Work to be completed — The task here is to set down every line of the listing exactly.

Data below —

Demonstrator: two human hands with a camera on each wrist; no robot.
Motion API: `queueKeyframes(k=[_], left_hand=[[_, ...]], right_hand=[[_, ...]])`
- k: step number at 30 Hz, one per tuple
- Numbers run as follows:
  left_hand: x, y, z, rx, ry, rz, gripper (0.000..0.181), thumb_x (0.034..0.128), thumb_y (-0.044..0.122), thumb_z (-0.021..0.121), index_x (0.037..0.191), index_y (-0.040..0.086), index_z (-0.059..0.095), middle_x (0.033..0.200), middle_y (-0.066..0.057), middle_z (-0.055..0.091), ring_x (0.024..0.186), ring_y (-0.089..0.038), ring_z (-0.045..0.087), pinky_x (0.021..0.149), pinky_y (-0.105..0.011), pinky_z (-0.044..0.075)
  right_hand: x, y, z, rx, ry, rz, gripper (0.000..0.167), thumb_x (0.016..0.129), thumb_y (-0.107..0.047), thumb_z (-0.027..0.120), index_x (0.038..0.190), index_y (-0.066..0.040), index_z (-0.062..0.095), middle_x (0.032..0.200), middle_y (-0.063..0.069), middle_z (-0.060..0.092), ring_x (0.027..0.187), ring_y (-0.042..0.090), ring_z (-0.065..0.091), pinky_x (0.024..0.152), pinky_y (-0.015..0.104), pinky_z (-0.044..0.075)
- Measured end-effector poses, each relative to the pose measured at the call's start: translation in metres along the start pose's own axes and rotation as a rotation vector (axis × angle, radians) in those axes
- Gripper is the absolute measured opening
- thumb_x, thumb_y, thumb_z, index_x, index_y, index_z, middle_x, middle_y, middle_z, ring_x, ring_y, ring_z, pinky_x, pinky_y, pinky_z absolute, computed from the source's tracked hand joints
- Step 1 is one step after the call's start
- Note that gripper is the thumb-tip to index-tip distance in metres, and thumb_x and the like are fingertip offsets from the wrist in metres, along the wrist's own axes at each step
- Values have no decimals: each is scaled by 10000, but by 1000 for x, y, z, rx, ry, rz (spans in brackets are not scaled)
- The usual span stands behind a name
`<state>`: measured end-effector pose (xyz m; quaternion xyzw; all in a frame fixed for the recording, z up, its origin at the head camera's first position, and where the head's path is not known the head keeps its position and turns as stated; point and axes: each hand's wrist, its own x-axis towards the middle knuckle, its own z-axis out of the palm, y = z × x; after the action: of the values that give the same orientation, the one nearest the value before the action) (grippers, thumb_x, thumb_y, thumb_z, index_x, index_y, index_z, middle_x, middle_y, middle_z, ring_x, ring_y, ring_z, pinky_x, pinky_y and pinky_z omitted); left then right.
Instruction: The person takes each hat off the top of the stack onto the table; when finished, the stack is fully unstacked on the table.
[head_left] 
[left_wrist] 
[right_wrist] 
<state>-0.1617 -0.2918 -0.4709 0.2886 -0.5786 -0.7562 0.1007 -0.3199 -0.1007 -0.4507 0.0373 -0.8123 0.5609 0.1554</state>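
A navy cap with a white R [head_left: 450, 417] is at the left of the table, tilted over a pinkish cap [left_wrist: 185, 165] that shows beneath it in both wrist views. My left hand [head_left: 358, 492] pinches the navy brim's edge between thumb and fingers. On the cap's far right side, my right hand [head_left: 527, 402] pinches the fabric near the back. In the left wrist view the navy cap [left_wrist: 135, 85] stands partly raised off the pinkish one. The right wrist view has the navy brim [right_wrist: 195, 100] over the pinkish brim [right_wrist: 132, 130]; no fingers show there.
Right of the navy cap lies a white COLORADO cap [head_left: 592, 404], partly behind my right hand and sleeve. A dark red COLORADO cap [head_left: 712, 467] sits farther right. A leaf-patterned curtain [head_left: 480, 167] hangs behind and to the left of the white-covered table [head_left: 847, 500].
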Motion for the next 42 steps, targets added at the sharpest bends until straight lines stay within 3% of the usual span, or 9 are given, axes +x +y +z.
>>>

Written response —
Demonstrator: two human hands with a camera on each wrist; no robot.
Motion API: `queueKeyframes(k=[_], left_hand=[[_, ...]], right_hand=[[_, ...]])`
- k: step number at 30 Hz, one per tuple
- Numbers run as follows:
  left_hand: x, y, z, rx, ry, rz, gripper (0.000..0.181), thumb_x (0.034..0.128), thumb_y (-0.044..0.122), thumb_z (-0.021..0.121), index_x (0.037..0.191), index_y (-0.040..0.086), index_z (-0.059..0.095), middle_x (0.033..0.200), middle_y (-0.066..0.057), middle_z (-0.055..0.091), ring_x (0.024..0.186), ring_y (-0.089..0.038), ring_z (-0.045..0.087), pinky_x (0.021..0.149), pinky_y (-0.105..0.011), pinky_z (-0.044..0.075)
  right_hand: x, y, z, rx, ry, rz, gripper (0.000..0.167), thumb_x (0.016..0.129), thumb_y (-0.107..0.047), thumb_z (-0.027..0.120), index_x (0.038..0.190), index_y (-0.066..0.040), index_z (-0.062..0.095), middle_x (0.032..0.200), middle_y (-0.063..0.069), middle_z (-0.060..0.092), ring_x (0.027..0.187), ring_y (-0.042..0.090), ring_z (-0.065..0.091), pinky_x (0.024..0.152), pinky_y (-0.015..0.104), pinky_z (-0.044..0.075)
- Measured end-effector poses, each relative to the pose measured at the call's start: translation in metres along the start pose's own axes and rotation as a rotation vector (axis × angle, radians) in those axes
- Gripper is the absolute measured opening
- thumb_x, thumb_y, thumb_z, index_x, index_y, index_z, middle_x, middle_y, middle_z, ring_x, ring_y, ring_z, pinky_x, pinky_y, pinky_z absolute, computed from the source's tracked hand joints
- Step 1 is one step after the call's start
- Note that gripper is the thumb-tip to index-tip distance in metres, and thumb_x and the like are fingertip offsets from the wrist in metres, along the wrist's own axes at each step
- Values have no decimals: each is scaled by 10000, but by 1000 for x, y, z, rx, ry, rz (spans in brackets are not scaled)
- The usual span stands behind a name
`<state>`: measured end-effector pose (xyz m; quaternion xyzw; all in a frame fixed for the recording, z up, its origin at the head camera's first position, and where the head's path is not known the head keeps its position and turns as stated; point and axes: each hand's wrist, its own x-axis towards the middle knuckle, its own z-axis out of the palm, y = z × x; after the action: of the values that give the same orientation, the one nearest the value before the action) (grippers, thumb_x, thumb_y, thumb_z, index_x, index_y, index_z, middle_x, middle_y, middle_z, ring_x, ring_y, ring_z, pinky_x, pinky_y and pinky_z omitted); left then right.
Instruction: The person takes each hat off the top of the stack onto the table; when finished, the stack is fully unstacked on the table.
[head_left] 
[left_wrist] 
[right_wrist] 
<state>-0.1617 -0.2918 -0.4709 0.2886 -0.5786 -0.7562 0.1007 -0.3199 -0.1007 -0.4507 0.0373 -0.8123 0.5609 0.1554</state>
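A navy cap with a white R [head_left: 450, 417] is at the left of the table, tilted over a pinkish cap [left_wrist: 185, 165] that shows beneath it in both wrist views. My left hand [head_left: 358, 492] pinches the navy brim's edge between thumb and fingers. On the cap's far right side, my right hand [head_left: 527, 402] pinches the fabric near the back. In the left wrist view the navy cap [left_wrist: 135, 85] stands partly raised off the pinkish one. The right wrist view has the navy brim [right_wrist: 195, 100] over the pinkish brim [right_wrist: 132, 130]; no fingers show there.
Right of the navy cap lies a white COLORADO cap [head_left: 592, 404], partly behind my right hand and sleeve. A dark red COLORADO cap [head_left: 712, 467] sits farther right. A leaf-patterned curtain [head_left: 480, 167] hangs behind and to the left of the white-covered table [head_left: 847, 500].
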Motion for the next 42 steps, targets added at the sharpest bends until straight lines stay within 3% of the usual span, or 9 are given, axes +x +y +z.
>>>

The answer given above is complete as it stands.